> _Recorded information_
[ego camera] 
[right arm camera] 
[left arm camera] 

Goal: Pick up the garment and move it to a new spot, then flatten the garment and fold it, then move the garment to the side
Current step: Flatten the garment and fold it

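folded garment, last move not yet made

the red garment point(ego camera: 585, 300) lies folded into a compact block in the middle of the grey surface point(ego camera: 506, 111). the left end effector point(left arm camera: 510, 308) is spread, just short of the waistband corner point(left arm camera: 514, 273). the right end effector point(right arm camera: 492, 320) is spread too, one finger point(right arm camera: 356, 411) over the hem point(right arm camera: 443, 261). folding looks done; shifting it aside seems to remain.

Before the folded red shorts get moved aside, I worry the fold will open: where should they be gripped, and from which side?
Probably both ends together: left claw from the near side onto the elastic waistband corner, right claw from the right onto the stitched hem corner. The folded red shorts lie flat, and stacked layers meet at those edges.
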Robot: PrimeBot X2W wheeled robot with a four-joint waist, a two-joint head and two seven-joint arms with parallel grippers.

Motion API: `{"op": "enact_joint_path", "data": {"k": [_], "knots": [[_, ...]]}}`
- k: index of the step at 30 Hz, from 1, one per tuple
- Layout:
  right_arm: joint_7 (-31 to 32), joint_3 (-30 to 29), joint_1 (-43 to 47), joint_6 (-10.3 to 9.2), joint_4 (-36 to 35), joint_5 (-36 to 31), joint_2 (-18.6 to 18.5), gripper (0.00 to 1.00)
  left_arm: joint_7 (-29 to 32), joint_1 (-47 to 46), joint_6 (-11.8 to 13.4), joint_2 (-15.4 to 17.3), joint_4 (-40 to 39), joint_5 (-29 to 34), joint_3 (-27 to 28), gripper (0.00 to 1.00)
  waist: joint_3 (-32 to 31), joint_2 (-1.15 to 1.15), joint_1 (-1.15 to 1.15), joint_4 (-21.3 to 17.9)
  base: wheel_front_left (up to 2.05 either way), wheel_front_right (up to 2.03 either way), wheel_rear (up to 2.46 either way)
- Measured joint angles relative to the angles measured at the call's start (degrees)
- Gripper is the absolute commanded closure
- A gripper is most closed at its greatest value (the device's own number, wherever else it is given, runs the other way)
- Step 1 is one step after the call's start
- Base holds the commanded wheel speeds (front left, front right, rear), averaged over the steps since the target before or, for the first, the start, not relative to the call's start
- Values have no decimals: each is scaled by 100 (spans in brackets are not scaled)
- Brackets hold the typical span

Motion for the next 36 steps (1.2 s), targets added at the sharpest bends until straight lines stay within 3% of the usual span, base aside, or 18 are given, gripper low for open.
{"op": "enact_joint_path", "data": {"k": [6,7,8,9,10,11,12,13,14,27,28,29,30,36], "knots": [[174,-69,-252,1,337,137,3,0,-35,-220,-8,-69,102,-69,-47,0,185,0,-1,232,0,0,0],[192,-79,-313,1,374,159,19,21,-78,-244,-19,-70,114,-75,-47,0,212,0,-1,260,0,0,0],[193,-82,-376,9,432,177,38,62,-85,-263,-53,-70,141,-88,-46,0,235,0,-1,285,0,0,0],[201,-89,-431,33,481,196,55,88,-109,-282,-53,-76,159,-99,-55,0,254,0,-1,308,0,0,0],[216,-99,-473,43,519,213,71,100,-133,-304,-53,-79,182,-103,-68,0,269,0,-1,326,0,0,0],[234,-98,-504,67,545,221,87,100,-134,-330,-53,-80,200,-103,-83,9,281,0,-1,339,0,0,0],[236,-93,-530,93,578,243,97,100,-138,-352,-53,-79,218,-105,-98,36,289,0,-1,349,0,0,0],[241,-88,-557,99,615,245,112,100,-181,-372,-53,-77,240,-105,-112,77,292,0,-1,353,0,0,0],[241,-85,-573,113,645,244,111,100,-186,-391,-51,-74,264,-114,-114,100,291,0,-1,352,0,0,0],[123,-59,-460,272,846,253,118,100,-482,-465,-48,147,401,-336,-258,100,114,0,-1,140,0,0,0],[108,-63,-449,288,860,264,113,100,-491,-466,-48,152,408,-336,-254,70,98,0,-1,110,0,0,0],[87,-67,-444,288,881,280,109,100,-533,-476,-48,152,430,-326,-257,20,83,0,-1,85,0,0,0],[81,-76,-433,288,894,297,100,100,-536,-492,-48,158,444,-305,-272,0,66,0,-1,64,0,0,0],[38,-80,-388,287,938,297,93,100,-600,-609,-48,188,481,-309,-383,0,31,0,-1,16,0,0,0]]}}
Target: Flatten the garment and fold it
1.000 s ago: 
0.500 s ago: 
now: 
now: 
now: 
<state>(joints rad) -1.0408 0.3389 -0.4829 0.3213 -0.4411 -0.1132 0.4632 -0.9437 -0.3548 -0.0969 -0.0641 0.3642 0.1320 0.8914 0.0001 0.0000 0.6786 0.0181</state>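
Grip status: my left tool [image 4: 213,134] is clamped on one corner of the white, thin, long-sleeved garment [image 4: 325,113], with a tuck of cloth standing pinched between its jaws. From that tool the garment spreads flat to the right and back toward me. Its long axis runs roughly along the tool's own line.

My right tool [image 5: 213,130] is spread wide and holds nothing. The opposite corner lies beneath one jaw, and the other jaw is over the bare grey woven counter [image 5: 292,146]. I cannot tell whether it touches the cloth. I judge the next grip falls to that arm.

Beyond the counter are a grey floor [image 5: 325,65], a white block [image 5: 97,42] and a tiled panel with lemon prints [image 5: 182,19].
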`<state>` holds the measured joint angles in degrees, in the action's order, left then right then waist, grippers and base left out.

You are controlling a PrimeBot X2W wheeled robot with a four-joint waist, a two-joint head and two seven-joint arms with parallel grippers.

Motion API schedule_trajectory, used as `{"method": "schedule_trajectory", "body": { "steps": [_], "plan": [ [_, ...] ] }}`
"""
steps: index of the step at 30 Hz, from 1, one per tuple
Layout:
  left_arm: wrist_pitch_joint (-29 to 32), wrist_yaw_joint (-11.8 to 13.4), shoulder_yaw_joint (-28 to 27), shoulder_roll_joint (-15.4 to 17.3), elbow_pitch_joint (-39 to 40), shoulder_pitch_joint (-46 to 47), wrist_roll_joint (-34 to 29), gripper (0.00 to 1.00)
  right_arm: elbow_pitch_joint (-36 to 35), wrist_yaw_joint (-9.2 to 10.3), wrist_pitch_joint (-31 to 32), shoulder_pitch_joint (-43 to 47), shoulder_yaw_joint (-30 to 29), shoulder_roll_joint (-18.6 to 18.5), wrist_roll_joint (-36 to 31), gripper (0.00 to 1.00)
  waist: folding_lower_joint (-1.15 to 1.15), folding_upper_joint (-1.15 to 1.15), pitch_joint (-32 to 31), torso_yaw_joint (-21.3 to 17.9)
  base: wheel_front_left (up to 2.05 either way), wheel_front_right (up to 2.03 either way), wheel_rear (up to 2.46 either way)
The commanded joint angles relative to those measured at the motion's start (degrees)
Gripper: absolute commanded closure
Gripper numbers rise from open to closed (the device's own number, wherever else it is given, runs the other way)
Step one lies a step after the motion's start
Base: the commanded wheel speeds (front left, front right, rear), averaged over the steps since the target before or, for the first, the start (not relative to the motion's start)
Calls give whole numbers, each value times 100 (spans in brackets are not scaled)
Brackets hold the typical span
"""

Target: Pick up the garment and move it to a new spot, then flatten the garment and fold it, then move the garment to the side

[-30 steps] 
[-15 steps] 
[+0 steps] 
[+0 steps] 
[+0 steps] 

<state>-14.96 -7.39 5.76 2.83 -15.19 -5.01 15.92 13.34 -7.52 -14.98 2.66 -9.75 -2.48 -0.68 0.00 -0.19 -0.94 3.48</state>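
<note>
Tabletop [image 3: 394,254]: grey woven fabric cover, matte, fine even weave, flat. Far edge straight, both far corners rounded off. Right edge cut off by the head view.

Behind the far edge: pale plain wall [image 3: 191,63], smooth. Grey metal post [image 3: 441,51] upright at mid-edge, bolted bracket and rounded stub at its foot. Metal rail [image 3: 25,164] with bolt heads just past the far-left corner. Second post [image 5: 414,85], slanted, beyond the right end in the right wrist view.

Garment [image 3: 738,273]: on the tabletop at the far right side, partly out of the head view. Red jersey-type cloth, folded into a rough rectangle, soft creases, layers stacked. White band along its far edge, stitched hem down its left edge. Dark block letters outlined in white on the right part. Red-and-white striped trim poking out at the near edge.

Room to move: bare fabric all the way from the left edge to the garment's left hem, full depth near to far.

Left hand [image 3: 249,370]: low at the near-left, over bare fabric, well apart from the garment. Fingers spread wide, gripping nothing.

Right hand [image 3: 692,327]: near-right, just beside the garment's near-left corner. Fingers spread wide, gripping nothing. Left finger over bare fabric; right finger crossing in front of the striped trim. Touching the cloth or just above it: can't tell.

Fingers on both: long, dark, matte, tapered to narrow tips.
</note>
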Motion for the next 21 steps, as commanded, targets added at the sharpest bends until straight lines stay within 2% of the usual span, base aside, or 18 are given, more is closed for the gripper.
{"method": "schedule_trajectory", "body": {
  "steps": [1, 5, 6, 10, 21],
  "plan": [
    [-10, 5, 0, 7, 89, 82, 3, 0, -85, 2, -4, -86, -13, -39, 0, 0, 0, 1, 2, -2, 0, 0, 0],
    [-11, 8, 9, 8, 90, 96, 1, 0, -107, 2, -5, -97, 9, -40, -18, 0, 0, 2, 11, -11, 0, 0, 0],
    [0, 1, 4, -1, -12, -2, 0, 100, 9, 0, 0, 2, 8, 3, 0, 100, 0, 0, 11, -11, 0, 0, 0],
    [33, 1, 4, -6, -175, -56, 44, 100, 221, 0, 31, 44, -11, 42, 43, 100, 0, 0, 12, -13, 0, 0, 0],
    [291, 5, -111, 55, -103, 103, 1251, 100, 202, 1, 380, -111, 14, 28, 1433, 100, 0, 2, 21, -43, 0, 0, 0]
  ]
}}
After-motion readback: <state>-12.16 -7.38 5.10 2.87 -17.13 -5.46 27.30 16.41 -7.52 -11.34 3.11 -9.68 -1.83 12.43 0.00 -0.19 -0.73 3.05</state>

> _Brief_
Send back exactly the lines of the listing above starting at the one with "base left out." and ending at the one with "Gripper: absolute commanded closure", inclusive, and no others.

> _Response_
`<state>` holds the measured joint angles in degrees, in the action's order, left then right then waist, grippers and base left out.

You are controlling a PrimeBot X2W wheeled robot with a four-joint waist, a two-joint head and two seven-joint arms with parallel grippers.

Motion API schedule_trajectory, used as `{"method": "schedule_trajectory", "body": { "steps": [_], "plan": [ [_, ...] ] }}`
"""
steps: index of the step at 30 Hz, from 1, one per tuple
Layout:
  left_arm: wrist_pitch_joint (-29 to 32), wrist_yaw_joint (-11.8 to 13.4), shoulder_yaw_joint (-28 to 27), shoulder_roll_joint (-15.4 to 17.3), elbow_pitch_joint (-39 to 40), shoulder_pitch_joint (-46 to 47), wrist_roll_joint (-34 to 29), gripper (0.00 to 1.00)
  right_arm: elbow_pitch_joint (-36 to 35), wrist_yaw_joint (-9.2 to 10.3), wrist_pitch_joint (-31 to 32), shoulder_pitch_joint (-43 to 47), shoulder_yaw_joint (-30 to 29), shoulder_roll_joint (-18.6 to 18.5), wrist_roll_joint (-36 to 31), gripper (0.00 to 1.00)
  waist: folding_lower_joint (-1.15 to 1.15), folding_upper_joint (-1.15 to 1.15), pitch_joint (-32 to 31), torso_yaw_joint (-21.3 to 17.9)
  base: wheel_front_left (up to 2.05 either way), wheel_front_right (up to 2.03 either way), wheel_rear (up to 2.46 either way)
The commanded joint angles relative to those measured at the motion's start (degrees)
Gripper: absolute commanded closure

No further output is needed for the exercise.